Almost all women with ovarian cancer will need some form of surgical treatment, and this may be all that is needed in women with early-stage disease that has not spread beyond the ovary. For very early-stage cancer (referred to as a low-grade cancer), it may be sufficient to remove the affected ovary and its fallopian tube, and to sample the regional lymph nodes, the omentum (a large flap of the peritoneum that hangs down from the stomach) and peritoneal tissue. In most cases, however, the surgeon is likely to recommend removal of both ovaries, fallopian tubes and the womb, in addition to sampling the lymph nodes, removing the omentum and taking biopsies from the peritoneum. During surgery, the surgeon will take biopsies from various areas of the abdomen to check for cancer cells. If there is a high risk of the cancer returning, chemotherapy may be recommended after surgery to kill any new cancer cells. This is known as adjuvant chemotherapy.
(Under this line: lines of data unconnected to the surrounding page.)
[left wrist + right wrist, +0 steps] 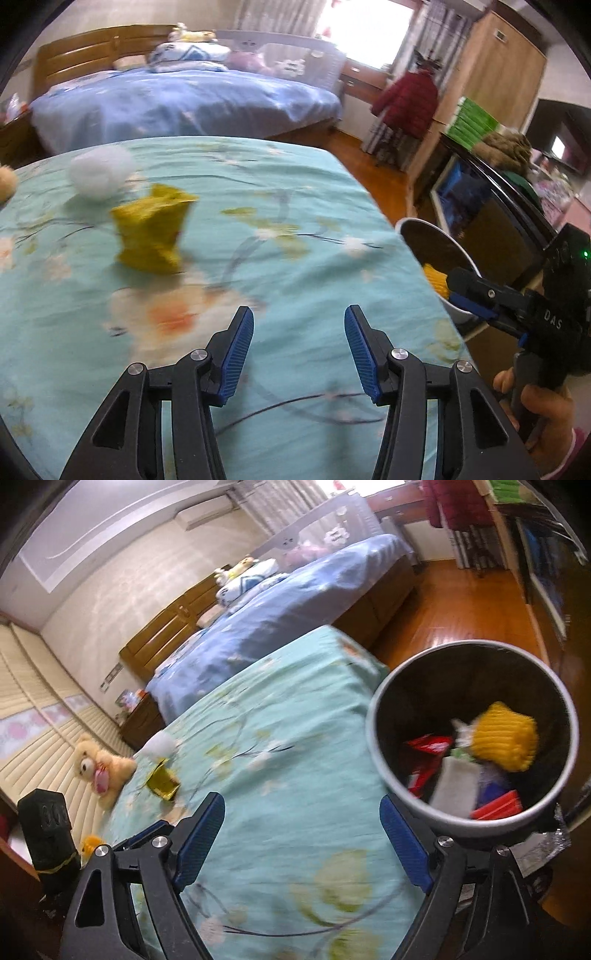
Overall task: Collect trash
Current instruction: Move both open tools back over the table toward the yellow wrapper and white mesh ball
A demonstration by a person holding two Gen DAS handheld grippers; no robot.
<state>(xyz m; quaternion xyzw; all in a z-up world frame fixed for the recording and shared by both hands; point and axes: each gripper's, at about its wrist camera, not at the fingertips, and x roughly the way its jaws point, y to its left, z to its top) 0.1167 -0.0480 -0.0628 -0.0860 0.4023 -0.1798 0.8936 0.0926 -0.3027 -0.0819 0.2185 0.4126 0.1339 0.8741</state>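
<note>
Yellow wrapper [151, 230] lies ahead-left of the open, empty left gripper [299, 354]; right gripper [303, 842] gapes beside the trash bin [373, 738]; bin contents blurred.

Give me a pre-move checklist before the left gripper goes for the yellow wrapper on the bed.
1. Left gripper open and holding nothing: ok.
2. Yellow wrapper free on the sheet, nothing on it: ok.
3. White ball touching the wrapper: cannot tell.
4. Path across the teal sheet unobstructed: ok.
5. Right gripper open, holding nothing: ok.
6. Bin has room above its trash: ok.
</note>
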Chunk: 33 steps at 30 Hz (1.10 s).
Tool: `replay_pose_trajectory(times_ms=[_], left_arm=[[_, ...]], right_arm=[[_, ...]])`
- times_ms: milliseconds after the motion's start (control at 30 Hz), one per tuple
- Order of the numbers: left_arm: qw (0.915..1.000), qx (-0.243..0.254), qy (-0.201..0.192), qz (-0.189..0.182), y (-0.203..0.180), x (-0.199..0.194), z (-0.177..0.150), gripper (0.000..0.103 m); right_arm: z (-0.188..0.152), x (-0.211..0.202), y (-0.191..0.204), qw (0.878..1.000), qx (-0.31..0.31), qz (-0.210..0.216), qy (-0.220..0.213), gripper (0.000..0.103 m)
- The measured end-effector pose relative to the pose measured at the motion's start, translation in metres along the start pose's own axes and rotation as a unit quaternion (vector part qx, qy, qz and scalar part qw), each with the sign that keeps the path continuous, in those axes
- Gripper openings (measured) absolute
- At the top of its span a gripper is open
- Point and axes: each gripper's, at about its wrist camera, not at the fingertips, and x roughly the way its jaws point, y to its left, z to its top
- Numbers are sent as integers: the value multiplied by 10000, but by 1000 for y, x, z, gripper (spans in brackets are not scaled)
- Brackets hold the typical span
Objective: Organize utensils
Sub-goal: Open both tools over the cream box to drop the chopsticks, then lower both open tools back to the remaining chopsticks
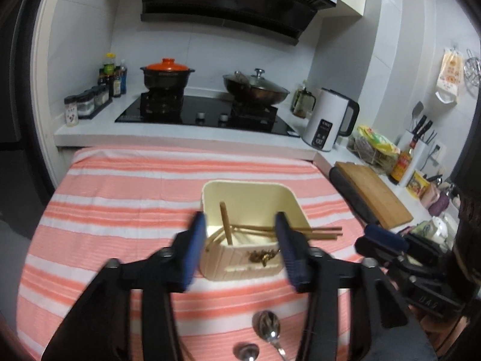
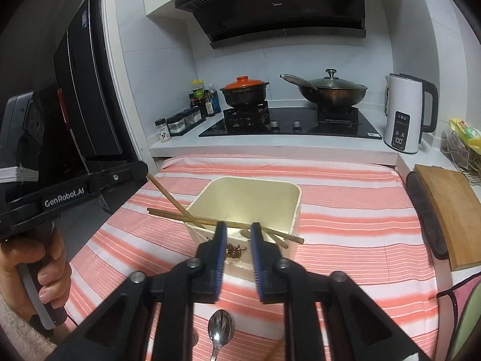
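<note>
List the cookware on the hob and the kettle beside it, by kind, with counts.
Pot, orange lid: 1
Wok, glass lid: 1
Kettle, white: 1
Total: 3

A cream, square-sided utensil box [image 2: 249, 198] stood upright on the striped cloth, open at the top, with a small brown floral motif on its near wall. Several wooden chopsticks [image 2: 210, 221] lay across its near rim, their ends jutting out on both sides, and one [image 1: 226, 222] leaned steeply inside. A shiny metal spoon [image 2: 221, 329] lay on the cloth in front of the box, bowl upward.
</note>
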Motion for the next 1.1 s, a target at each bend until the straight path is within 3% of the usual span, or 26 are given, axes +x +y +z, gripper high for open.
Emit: replay_pose_trajectory(times_ms=[33,100,233,367,500,600,733,800,867,900,1100], left_arm=[[10000,8,17,26,3,-7,-8,83],[9997,117,204,57,8,-18,-30,92],[9959,359,723,416,23,-30,-96,100],[9882,107,1119,1039,48,-33,-171,100],[9819,-504,1192,1383,68,-37,-212,100],[9802,-715,1167,1433,71,-41,-227,100],[9796,-870,1163,1386,67,-42,-236,100],[9798,-854,1176,1371,62,-43,-236,100],[9796,-823,1200,1386,57,-44,-236,100],[9789,-806,1239,1408,55,-44,-236,100],[9760,-678,1485,1439,47,-42,-236,100]], right_arm=[[-3,-8,0,10000,14,-19,-84,45],[-12,-24,-1,9997,-49,-126,-200,49],[-57,-54,-8,9971,-265,-704,-123,67],[-138,-59,-28,9909,-93,-1200,605,67],[-201,-63,-38,9825,215,-1431,1170,67],[-220,-68,-32,9810,458,-1331,1336,67],[-214,-62,-9,9844,449,-1046,1343,67],[-207,-50,3,9854,449,-886,1386,61],[-201,-35,13,9849,438,-792,1475,46],[-200,-28,17,9848,411,-770,1500,44],[-203,6,27,9784,185,-844,1876,21]])
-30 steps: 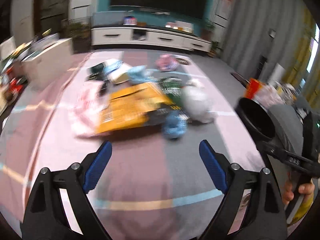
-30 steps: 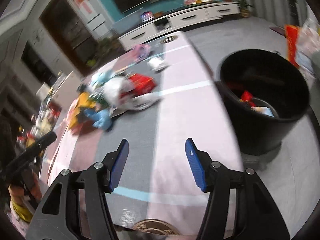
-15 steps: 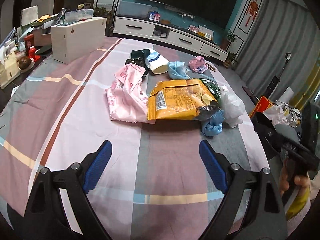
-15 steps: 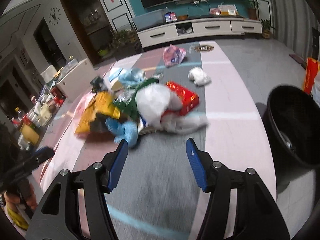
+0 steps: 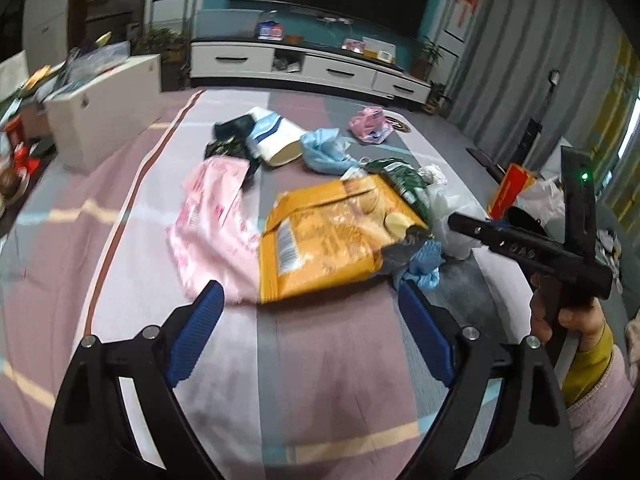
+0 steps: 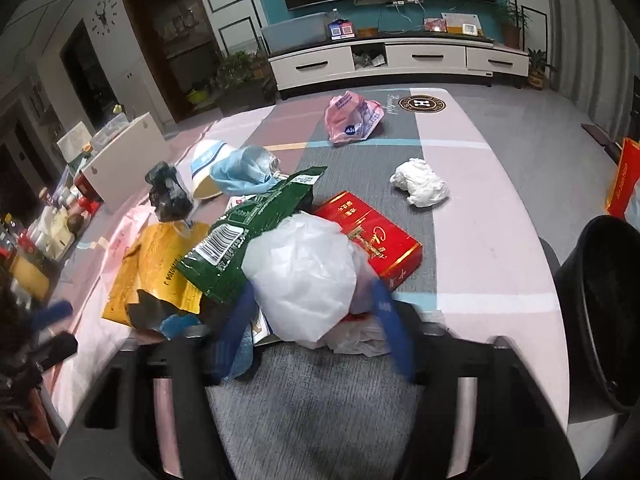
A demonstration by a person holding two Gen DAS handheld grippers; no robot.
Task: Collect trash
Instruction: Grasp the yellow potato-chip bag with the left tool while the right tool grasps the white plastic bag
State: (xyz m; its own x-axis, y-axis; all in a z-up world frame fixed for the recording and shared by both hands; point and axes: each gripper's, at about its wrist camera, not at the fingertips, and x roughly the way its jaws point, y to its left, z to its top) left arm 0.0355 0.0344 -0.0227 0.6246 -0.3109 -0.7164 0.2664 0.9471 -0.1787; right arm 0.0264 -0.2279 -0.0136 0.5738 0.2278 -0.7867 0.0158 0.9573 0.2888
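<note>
A trash pile lies on the table. In the left wrist view my left gripper (image 5: 312,320) is open and empty, just short of a yellow snack bag (image 5: 332,236) and a pink plastic bag (image 5: 216,216). In the right wrist view my right gripper (image 6: 312,320) is open, its blurred blue fingers on either side of a white plastic bag (image 6: 300,276). Beside that bag lie a green packet (image 6: 252,232), a red carton (image 6: 372,232), the yellow bag (image 6: 156,268) and a crumpled tissue (image 6: 420,182).
A black trash bin (image 6: 600,320) stands off the table's right edge. A pink wrapper (image 6: 352,118), a blue mask (image 6: 244,170) and a paper cup (image 5: 276,140) lie farther back. A white box (image 5: 104,104) sits at the left. The right gripper's body (image 5: 532,248) is at the pile's right.
The right gripper has swung left from the bin and moved in around the white plastic bag. The left gripper has moved closer to the yellow and pink bags.
</note>
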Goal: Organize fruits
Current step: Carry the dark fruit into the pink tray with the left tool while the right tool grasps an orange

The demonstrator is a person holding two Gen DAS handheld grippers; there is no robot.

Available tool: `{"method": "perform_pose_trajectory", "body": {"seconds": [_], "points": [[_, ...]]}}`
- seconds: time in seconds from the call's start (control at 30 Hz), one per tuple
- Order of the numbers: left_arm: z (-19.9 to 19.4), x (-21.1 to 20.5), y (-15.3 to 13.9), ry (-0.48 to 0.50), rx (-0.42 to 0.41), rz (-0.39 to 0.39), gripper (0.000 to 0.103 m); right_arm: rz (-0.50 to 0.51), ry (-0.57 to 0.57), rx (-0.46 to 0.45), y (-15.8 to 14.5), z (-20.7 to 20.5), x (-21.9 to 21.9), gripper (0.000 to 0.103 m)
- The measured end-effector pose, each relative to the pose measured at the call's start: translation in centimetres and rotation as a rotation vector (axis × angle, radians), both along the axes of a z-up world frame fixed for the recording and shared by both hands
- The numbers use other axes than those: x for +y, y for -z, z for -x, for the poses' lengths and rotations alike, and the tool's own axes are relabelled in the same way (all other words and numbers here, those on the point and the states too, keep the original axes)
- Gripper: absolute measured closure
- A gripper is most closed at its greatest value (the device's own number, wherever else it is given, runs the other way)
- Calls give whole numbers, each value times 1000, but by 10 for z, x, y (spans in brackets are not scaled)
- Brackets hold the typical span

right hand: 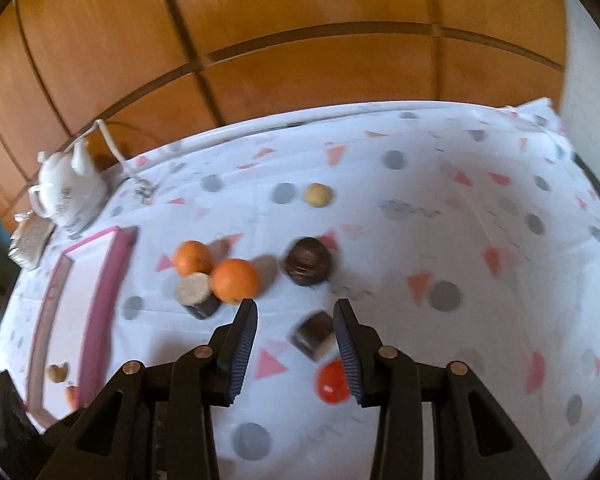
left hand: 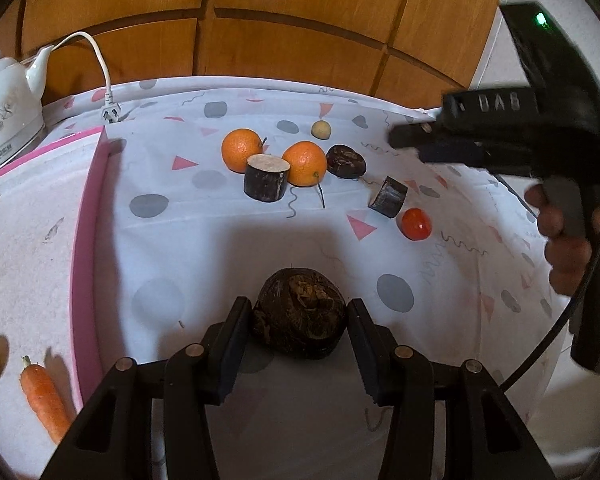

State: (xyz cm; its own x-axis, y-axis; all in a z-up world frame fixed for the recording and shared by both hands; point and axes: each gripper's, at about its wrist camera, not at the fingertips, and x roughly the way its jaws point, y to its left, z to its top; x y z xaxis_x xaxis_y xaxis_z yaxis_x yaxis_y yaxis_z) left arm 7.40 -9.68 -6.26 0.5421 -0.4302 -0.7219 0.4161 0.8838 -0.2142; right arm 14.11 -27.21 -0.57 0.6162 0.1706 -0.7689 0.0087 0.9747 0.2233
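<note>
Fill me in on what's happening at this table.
A person is sorting produce with two handheld grippers. The left gripper brackets a dark round water chestnut on the tablecloth, jaws beside it, contact unclear. The right gripper hangs open above a dark cut piece and a tomato. Two oranges remain out; a carrot lies in the pink tray.
</note>
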Motion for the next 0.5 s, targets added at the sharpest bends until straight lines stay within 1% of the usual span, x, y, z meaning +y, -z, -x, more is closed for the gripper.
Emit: {"method": "perform_pose_trajectory", "body": {"seconds": [0.1,0.17,0.23,0.37,0.47,0.5], "points": [[1,0,0,4,-8,3,53,-3,-113,12,1,-8,19,63],[1,1,1,6,-10,9,53,-1,-148,27,6,-16,29,63],[1,2,0,8,-9,15,53,-8,-161,52,13,-28,37,63],[0,2,0,9,-9,21,53,-38,-147,79,25,-45,43,63],[1,1,1,11,-14,19,53,-37,-133,102,35,-56,46,63],[1,1,1,11,-15,19,53,-23,-127,96,35,-58,47,63]]}}
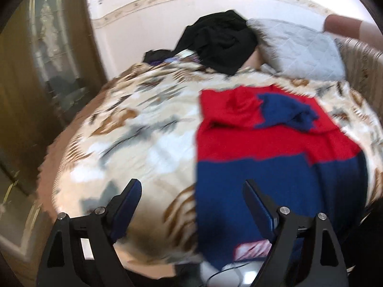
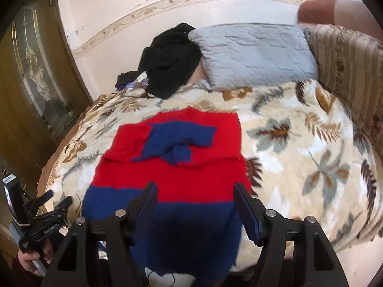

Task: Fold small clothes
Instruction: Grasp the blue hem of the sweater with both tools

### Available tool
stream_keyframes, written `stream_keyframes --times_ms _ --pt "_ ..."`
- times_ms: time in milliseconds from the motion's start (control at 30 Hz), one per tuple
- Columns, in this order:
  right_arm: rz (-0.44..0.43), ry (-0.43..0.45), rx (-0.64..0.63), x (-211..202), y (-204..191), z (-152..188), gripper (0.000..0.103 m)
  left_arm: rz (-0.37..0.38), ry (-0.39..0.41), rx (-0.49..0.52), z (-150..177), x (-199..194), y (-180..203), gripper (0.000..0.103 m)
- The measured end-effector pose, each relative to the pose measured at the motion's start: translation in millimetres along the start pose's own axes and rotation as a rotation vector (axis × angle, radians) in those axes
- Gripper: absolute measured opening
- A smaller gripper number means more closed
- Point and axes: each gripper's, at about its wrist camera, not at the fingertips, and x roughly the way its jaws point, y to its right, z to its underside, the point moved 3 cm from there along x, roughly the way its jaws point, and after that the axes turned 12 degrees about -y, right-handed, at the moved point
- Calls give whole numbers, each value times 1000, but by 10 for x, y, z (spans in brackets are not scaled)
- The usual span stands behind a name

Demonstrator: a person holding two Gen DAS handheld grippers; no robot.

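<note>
A small red and navy knitted sweater (image 1: 270, 141) lies flat on the floral blanket (image 1: 143, 119), its navy hem toward me and its sleeves folded across the red chest (image 2: 177, 143). My left gripper (image 1: 191, 189) is open and empty, hovering over the sweater's left hem edge. My right gripper (image 2: 195, 191) is open and empty above the sweater (image 2: 167, 186), where red meets navy. The left gripper also shows at the lower left of the right wrist view (image 2: 51, 201).
A heap of black clothes (image 2: 170, 71) and a grey quilted pillow (image 2: 256, 52) lie at the far end of the bed (image 2: 311, 143). A striped cushion (image 2: 347, 71) stands at right. A brown door (image 2: 31, 71) is at left. A cable (image 1: 229, 270) lies below the bed's front edge.
</note>
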Motion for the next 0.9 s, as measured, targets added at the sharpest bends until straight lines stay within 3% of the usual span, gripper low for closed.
stream_keyframes --times_ms 133,333,567,767,900 --pt "-24 -92 24 197 170 317 70 -8 -82 4 320 81 -151 89" --pt "-59 -200 91 467 402 657 70 45 -187 43 665 260 -126 89" --pt "-108 -309 129 699 372 970 70 118 -263 45 783 398 -49 89" --pt "-78 -386 119 928 255 1143 70 166 -309 27 913 504 -30 87" --pt "-59 -415 138 1035 224 1195 70 219 -337 -17 931 589 -48 77"
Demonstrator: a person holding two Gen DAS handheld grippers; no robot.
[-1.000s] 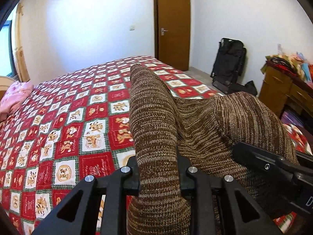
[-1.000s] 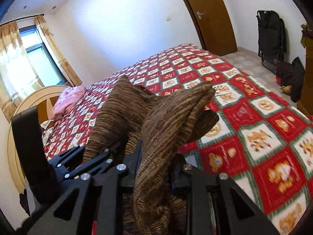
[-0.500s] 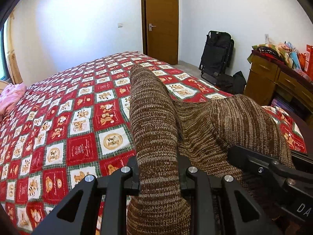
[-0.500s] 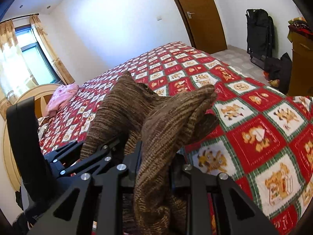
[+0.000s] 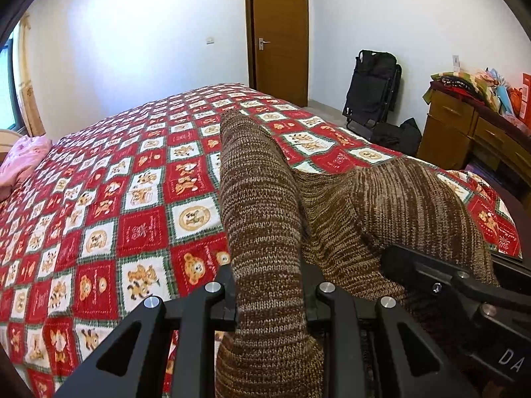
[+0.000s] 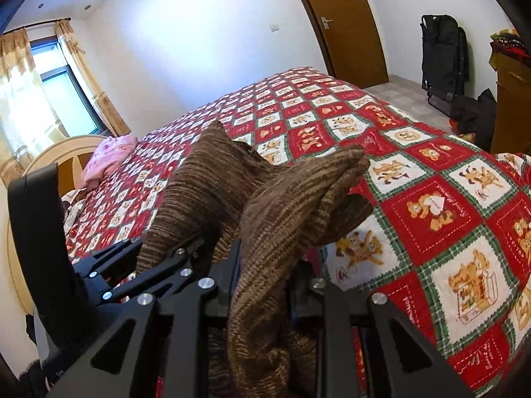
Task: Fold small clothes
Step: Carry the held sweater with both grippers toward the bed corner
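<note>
Left gripper (image 5: 268,295): black two-finger unit, jaws pinched on a thick fold of the brown-and-tan striped knitted garment (image 5: 262,219); the fold stands up between the fingers and rises toward the far side, its tip over the bed. Right gripper (image 6: 265,282): same black build, jaws likewise clamped on a bunched fold of the same knitted garment (image 6: 282,212), which pokes forward and to the right in a rounded end. In the left wrist view the right gripper (image 5: 464,285) shows at the near right, just beside the left one, with the cloth draped over and between the two. In the right wrist view the left gripper (image 6: 156,265) shows at the near left, cloth rising from it to a peak. The garment is held up off the surface at both grips; its lower part hangs below the fingers and cannot be followed. Beneath lies a bed covered by a red, white and green patchwork quilt with bear motifs (image 5: 116,215). A pink bundle of fabric (image 5: 23,162) rests at the far left end of the bed, near a cream curved headboard (image 6: 49,156). Beyond, a brown wooden door (image 5: 278,33) stands shut in the far wall. A black folded chair (image 5: 371,89) leans against the right wall, near a wooden dresser (image 5: 464,132) stacked with assorted items. A curtained window (image 6: 49,76) is at the far left.
</note>
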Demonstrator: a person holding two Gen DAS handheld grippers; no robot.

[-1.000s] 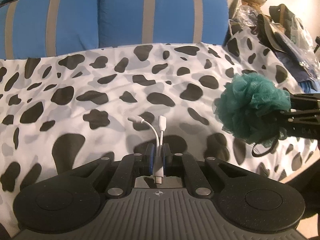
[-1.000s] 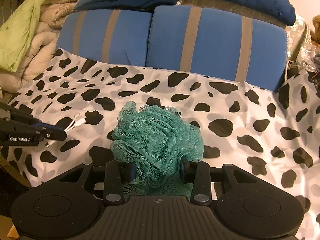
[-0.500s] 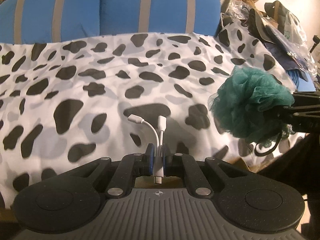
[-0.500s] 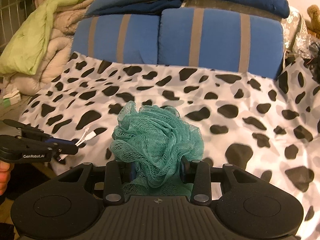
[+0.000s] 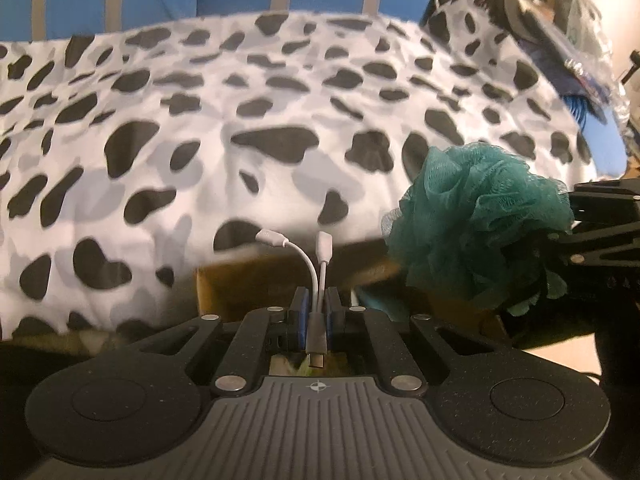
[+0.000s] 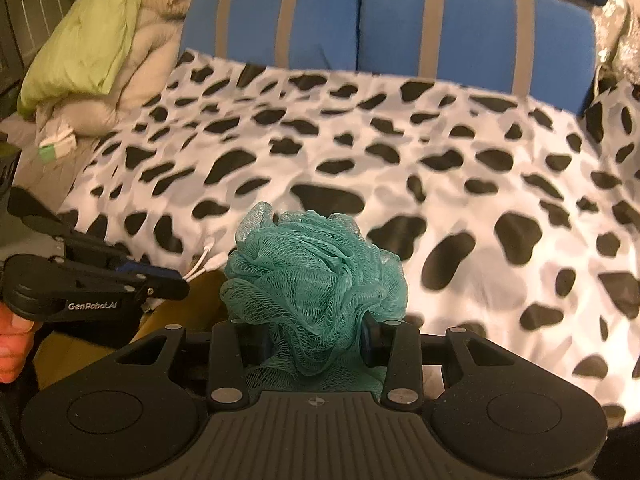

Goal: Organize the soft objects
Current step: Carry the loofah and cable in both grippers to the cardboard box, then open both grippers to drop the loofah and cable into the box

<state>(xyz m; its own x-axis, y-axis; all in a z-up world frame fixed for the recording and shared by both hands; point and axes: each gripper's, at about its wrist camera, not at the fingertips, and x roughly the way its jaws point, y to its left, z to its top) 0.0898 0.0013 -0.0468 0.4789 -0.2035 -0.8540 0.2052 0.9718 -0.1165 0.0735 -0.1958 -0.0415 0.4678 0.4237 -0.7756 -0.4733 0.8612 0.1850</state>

For advanced cancers that have spread beyond the ovary, treatment may include surgery and chemotherapy, depending on the number, size and location of secondary tumours, previous treatment received, the patient’s general health, and the patient’s wishes. Surgical treatment is aimed at removing as much cancerous tissue as possible before adjuvant chemotherapy. In some cases, however, it may be necessary to use chemotherapy before surgery to reduce the amount of tumour present: this is known as neoadjuvant chemotherapy.

The most widely used chemotherapy drug in women with ovarian cancer is carboplatin, which may be used alone or with another drug, called paclitaxel. Other drugs may be used if the cancer comes back within a year after chemotherapy. In women with bulky residual disease following surgery another drug, called Avastin, may be offered. Women with BRCA1 or BRCA2 may be offered a drug called olaparib if chemotherapy is no longer working.


London Gynae Cancer Care

About one in every two people will be diagnosed with cancer at some time in their lives. The very thought of cancer can be overwhelming or even frightening, while the disease and its treatment can place great strain on both patients and their families and friends. Recognising this, London Gynae Cancer Care offers compassionate care, information and support to our patients and their families at all stages of their cancer journey.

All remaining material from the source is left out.